The odds are pretty good that you'll work in a passive-aggressive culture at some point in your career. In 2004 the landmark study (PDF) conducted by Booz & Co. indicated that 30 percent of the managers, employees and executives surveyed believed they worked in unhealthy, passive-aggressive organizations.
Would it surprise anyone if these numbers weren't substantially higher given the Great Recession and workplace dynamics now associated with it?
I've experienced passive-aggressive behavior in corporate settings, but it's an entirely different experience depending on your view of the playing field: employee, supply partner or consultant.
One of my first consulting engagements over a decade ago was leading an "orphaned" team whose leader had bailed four months previously, delaying the launch of their product.
At first blush, team members looked to be one big, happy family. No one disagreed during meetings and members never directly discussed concerns or asserted their needs. Instead, they would come at you from behind or attack in pairs like nimble Velociraptors. If I asked the right question in just the right way (and the stars were aligned), I would get the needed answer, but never from the person who I had asked the question!
One team member divulged the family secret: members were betting how long I would last (I was the third "turnaround consultant" in less than two months.)
Although we successfully launched the product, I'll always remember what the company was leaving on the table by embedding this passive-aggressive behavior into its culture. It doesn't take a math wizard to see how this experience multiplied hundreds of times could negatively impact the business.
Got Innovation?
Robert Brands and I were discussing his soon-to-be-released book Robert's Rules of Innovation (Wiley, March 2010) and got to chatting about how exponential growth for companies must come from introducing innovative products and services, not cutting spending to the bone or acquiring start-ups as the sole source of innovation.
Corporations need their entire workforce to innovate and not only their R&D, New Product Development teams, or special assignment "innovation pods".
The elephant in the room?

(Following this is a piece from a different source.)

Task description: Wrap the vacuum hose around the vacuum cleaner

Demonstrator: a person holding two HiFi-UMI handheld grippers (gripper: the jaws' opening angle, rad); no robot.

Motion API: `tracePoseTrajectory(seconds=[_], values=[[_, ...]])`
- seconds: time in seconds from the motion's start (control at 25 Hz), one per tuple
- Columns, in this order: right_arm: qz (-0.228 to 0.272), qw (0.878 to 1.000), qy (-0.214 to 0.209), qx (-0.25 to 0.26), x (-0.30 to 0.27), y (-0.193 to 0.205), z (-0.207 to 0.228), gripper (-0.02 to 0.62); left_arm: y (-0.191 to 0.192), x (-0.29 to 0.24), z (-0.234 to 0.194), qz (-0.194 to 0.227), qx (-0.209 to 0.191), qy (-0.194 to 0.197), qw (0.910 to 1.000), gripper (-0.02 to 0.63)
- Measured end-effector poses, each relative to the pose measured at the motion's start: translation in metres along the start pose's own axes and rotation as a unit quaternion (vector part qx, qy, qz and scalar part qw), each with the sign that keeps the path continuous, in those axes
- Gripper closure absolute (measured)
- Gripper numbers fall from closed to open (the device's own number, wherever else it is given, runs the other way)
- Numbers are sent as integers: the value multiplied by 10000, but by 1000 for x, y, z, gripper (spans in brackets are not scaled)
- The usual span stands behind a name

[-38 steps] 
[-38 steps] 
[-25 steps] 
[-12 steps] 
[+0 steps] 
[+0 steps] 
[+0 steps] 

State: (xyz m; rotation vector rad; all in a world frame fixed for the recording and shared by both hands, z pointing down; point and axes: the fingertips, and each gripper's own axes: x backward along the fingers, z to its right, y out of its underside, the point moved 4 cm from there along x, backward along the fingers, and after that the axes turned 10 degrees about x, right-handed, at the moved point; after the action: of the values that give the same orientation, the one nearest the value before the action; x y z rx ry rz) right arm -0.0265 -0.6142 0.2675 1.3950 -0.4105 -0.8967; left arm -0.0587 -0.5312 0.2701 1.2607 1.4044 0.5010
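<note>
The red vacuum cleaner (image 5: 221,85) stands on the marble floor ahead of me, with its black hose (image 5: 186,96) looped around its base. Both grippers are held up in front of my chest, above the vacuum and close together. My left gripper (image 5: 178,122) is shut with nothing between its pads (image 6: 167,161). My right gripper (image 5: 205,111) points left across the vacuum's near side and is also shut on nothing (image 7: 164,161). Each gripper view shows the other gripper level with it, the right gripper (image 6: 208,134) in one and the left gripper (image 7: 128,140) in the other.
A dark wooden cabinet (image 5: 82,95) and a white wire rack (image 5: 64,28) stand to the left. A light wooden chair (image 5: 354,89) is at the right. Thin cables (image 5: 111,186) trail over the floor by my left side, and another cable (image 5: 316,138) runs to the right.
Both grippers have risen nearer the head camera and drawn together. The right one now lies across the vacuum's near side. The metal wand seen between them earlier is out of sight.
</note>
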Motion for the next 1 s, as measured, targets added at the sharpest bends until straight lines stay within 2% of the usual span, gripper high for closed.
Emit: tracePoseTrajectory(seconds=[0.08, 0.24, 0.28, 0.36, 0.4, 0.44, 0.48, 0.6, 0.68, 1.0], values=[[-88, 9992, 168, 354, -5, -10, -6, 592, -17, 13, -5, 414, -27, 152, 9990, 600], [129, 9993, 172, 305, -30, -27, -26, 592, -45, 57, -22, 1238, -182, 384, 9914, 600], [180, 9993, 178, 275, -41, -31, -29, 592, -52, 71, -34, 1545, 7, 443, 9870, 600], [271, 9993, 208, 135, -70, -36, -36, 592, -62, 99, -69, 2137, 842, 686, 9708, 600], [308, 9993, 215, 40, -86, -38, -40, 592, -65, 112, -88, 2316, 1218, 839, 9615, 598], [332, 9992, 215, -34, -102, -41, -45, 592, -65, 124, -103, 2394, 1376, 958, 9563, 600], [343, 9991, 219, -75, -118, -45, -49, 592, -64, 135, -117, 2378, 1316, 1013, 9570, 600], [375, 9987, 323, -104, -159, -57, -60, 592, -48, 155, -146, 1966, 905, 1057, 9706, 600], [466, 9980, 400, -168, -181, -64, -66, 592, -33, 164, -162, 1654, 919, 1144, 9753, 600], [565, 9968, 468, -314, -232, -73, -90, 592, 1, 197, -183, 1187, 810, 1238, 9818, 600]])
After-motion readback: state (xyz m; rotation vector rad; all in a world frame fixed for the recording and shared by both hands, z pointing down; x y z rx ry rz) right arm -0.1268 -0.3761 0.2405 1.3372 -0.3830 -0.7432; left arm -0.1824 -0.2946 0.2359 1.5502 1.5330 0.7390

Innovation and passive-aggressive behavior don't mesh.
Of course, the process for changing a culture begins by knowing where your organization is in its stage of evolution. Booz & Co. offers a simple online
The Musical Chairs Dilemma
Thousands upon thousands of unemployed people in the U.S. alone include those who learned how to survive and thrive in passive-aggressive environments. Government, academia and private industry need to partner in retraining people to innovate in healthy environments, otherwise we're just changing the sheet music and slapping a coat of paint on the chairs.
We need gutsy leaders who "get it" and who know how to build effective partnerships both within their organizations and beyond its walls in order to drive deep cultural shifts.
[Are you a leader who's raising the bar in changing your organizational culture? Contact me if you're interested in a guest slot for an upcoming radio segment here.]
The ability to innovate is a career differentiator. Professionals have a chance to rebuild and reinvent on a more solid foundation. Step back and assess your own behavior for signs of "PA creep" and take proactive steps to learn new ways of doing business.
Let's make healthy workplace behavior a required "soft" skill for the new world of work!